THE LIVING WORLD

Unit two. The Living Cell

 

7. How Cells Harvest Energy from Food

7.4. Using the Electrons to Make ATP

 

Moving Electrons Through the Electron Transport Chain

In eukaryotes, aerobic respiration takes place within the mitochondria present in virtually all cells. The internal compartment, or matrix, of a mitochondrion contains the enzymes that carry out the reactions of the Krebs cycle. As described earlier, the electrons harvested by oxidative respiration are passed along the electron transport chain, and the energy they release transports protons out of the matrix and into the intermembrane space.

The NADH and FADH2 molecules formed during the first stages of aerobic respiration each contain electrons and hydrogens that were gained when NAD+ and FAD were reduced (refer back to figure 7.3). The NADH and FADH2 molecules carry their electrons to the inner mitochondrial membrane (an enlarged area of the membrane is shown below), where they transfer the electrons to a series of membrane-associated molecules collectively called the electron transport chain. The electron transport chain works much as does the electron transport system you encountered in studying photosynthesis.

 

 

A protein complex (the pink structure above) receives the electrons and, using a mobile carrier, passes these electrons to a second protein complex (the purple structure). This protein complex, along with others in the chain, operates as a proton pump, using the energy of the electron to drive a proton out across the membrane into the intermembrane space. The arrows indicate the transport of the protons into the top half of the figure, which represents the intermembrane space.

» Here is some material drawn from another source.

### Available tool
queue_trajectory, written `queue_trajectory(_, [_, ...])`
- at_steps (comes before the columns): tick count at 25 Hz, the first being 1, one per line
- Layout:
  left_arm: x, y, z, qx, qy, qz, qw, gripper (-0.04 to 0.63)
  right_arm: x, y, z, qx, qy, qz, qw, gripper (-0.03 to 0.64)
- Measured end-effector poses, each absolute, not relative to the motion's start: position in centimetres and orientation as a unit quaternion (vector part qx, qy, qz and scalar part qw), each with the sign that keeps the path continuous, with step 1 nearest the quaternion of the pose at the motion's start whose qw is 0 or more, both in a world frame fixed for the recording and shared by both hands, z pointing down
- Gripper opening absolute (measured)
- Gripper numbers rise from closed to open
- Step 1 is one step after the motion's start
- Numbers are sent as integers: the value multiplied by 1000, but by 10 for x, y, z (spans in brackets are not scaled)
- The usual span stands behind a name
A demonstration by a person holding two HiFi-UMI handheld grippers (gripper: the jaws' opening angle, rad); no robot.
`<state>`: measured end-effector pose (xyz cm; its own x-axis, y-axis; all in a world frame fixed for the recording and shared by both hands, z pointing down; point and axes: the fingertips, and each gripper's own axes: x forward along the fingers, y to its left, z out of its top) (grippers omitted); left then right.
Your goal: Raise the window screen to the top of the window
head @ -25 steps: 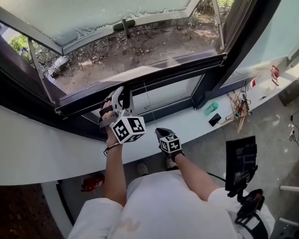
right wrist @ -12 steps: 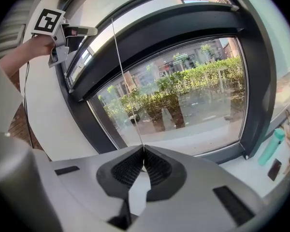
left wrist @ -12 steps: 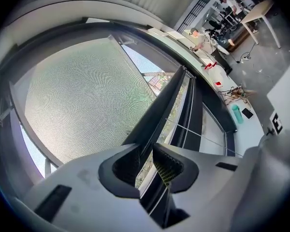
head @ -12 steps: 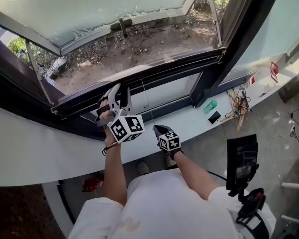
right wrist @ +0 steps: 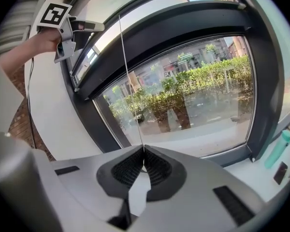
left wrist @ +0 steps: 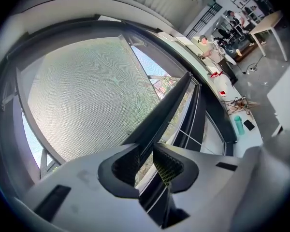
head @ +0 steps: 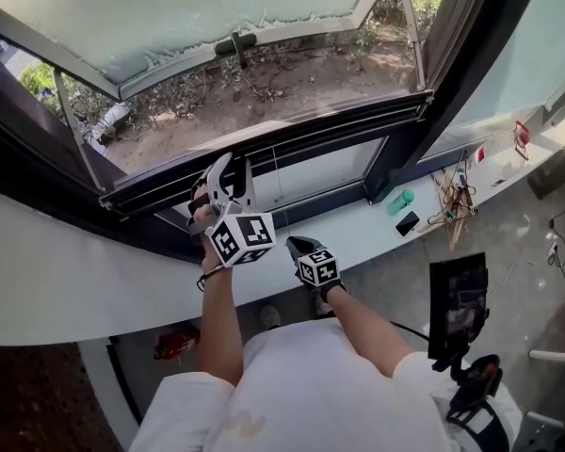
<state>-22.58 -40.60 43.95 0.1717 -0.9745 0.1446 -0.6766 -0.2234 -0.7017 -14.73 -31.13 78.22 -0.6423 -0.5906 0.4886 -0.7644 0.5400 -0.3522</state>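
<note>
In the head view the right claw (head: 298,246) hides its jaws, and their pinch on the cord (right wrist: 128,66), under its marker cube. The left claw (left wrist: 145,163) covers the near end of the screen bar (left wrist: 169,105) it clamps. The open pane (head: 169,17) is cut off at the top edge. A red thing (head: 174,345) half under the sill (head: 66,281) cannot be identified.

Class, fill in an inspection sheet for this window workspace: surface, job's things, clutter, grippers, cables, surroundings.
Surface: white sill below the window.
Job's things: screen rail and its mesh; thin pull cord.
Clutter: teal bottle and black phone on the sill.
Grippers: left gripper shut on the screen rail; right gripper shut on the pull cord.
Cables: wire tangle right of the phone.
Surroundings: open pane tilted outward; bare ground outside.
</note>
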Motion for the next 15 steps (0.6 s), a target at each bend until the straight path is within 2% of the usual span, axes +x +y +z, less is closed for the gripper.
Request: queue_trajectory(15, [-226,-406,433,-731,571,-285,242,63,-148,-314,777,392,-866,276,143,5])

The electron is then carried by another carrier to a third protein complex (the light blue structure). This complex uses electrons such as this one to link oxygen atoms with hydrogen ions to form molecules of water.

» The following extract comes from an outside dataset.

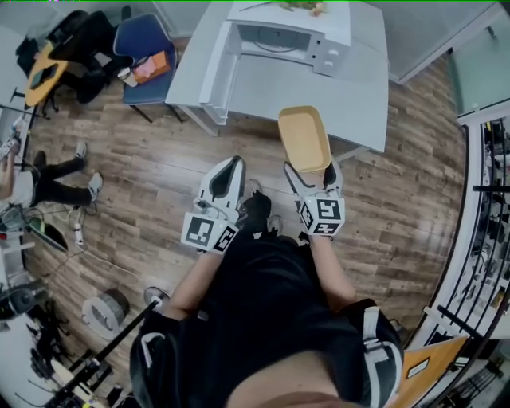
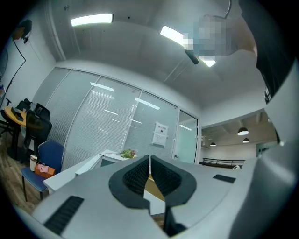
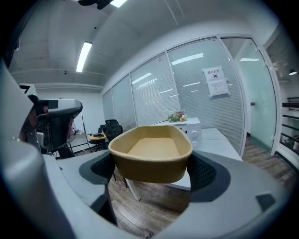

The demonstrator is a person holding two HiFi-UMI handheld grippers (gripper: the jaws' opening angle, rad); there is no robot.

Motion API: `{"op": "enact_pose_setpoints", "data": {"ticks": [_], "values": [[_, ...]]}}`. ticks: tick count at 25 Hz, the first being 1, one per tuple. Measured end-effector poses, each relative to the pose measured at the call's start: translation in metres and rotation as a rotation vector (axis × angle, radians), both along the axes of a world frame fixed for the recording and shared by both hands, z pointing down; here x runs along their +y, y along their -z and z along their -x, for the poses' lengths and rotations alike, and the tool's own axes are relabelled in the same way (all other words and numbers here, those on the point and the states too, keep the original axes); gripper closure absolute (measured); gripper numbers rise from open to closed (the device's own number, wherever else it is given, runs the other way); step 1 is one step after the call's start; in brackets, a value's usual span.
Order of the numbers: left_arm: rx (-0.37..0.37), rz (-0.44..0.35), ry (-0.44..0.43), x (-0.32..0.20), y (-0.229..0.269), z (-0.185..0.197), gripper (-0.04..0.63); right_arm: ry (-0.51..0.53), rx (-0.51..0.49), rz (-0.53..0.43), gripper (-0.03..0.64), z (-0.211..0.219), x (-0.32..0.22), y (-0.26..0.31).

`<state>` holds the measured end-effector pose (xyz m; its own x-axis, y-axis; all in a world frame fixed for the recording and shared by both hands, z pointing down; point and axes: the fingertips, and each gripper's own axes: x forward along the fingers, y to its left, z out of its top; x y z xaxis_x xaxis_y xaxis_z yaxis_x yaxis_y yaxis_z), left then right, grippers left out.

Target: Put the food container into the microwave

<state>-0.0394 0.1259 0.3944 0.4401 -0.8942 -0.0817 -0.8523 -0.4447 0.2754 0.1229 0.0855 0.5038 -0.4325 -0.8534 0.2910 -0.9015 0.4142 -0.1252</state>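
Right claw (image 3: pixel 153 169) parted wide and clamped on the near short end of the food container (image 3: pixel 152 148), one dark ribbed pad (image 3: pixel 206 172) pressed against each long side. Left claw (image 2: pixel 149 173) pinched fully together, nothing between its pads, held beside the right one. Two claws in all, both on the person's side of the microwave (image 1: pixel 280 37) and well short of it.

One container only: tan, oblong, shallow, empty, open side up and about level. Long axis running straight out from the claw toward the microwave, rounded far end leading. Carried in the air, clear of any surface. From the head view, seen against the edge of the worktop (image 1: pixel 355 96) nearest the person, with the wood floor (image 1: pixel 143 183) below the gripped end.

One microwave, white, set toward the back of the single pale worktop, its front turned to the person. Cavity on show, door apparently swung out on the side away from the control panel. A small bunch of flowers (image 1: pixel 301 6) lying on top of the microwave. One blue chair (image 1: pixel 143 48) out beyond the microwave's door side, past the end of the worktop, on the floor
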Motion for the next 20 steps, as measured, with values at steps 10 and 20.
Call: {"op": "enact_pose_setpoints", "data": {"ticks": [10,20], "values": [[0.024,-0.021,0.024,-0.152,0.003,0.021,0.566,-0.025,0.024,0.055,0.120,0.025,-0.147,-0.028],[0.020,-0.023,0.062,-0.251,-0.014,0.018,0.568,-0.017,0.058,0.112,0.120,0.047,-0.287,-0.087]]}}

It is the availability of a plentiful supply of electron acceptor molecules like oxygen that makes oxidative respiration possible. The electron transport chain used in aerobic respiration is similar to, and may well have evolved from, the electron transport system employed in photosynthesis. Photosynthesis is thought to have preceded cellular respiration in the evolution of biochemical pathways, generating the oxygen that is necessary as the electron acceptor in cellular respiration. Natural selection didn’t start from scratch and design a new biochemical pathway for cellular respiration; instead, it built on the photosynthetic pathway that already existed, and uses many of the same reactions.

 

Producing ATP: Chemiosmosis

As the proton concentration in the intermembrane space rises above that in the matrix, the concentration gradient induces the protons to reenter the matrix by diffusion through a special proton channel called ATP synthase. ATP synthase channels are embedded in the inner mitochondrial membrane, as shown in the figure to the left. As the protons pass through, these channels synthesize ATP from ADP and Pi within the matrix. The ATP is then transported by facilitated diffusion out of the mitochondrion and into the cell’s cytoplasm. This ATP synthesizing process is the same chemiosmosis process that you encountered in studying photosynthesis in chapter 6.

Although we have discussed electron transport and chemiosmosis as separate processes, in a cell they are integrated, as shown below, left. The electron transport chain uses two electrons harvested in glycolysis, two harvested in pyruvate oxidation, and eight harvested in aerobic respiration (red arrows) to pump a large number of protons out across the inner mitochondrial membrane (shown in the upper right). Their subsequent reentry back into the mitochondrial matrix drives the synthesis of 34 ATP molecules by chemiosmosis (shown in the lower right). Two additional ATPs were harvested by a coupled reaction in glycolysis, and two more in the Krebs cycle. As two ATPs must be expended to transport NADH into the mitochondria by active transport, the grand total of ATPs harvested is thus 36 molecules.

 

 

Key Learning Outcome 7.4. The electrons harvested by oxidizing food molecules are used to power proton pumps that chemiosmotically drive the production of ATP.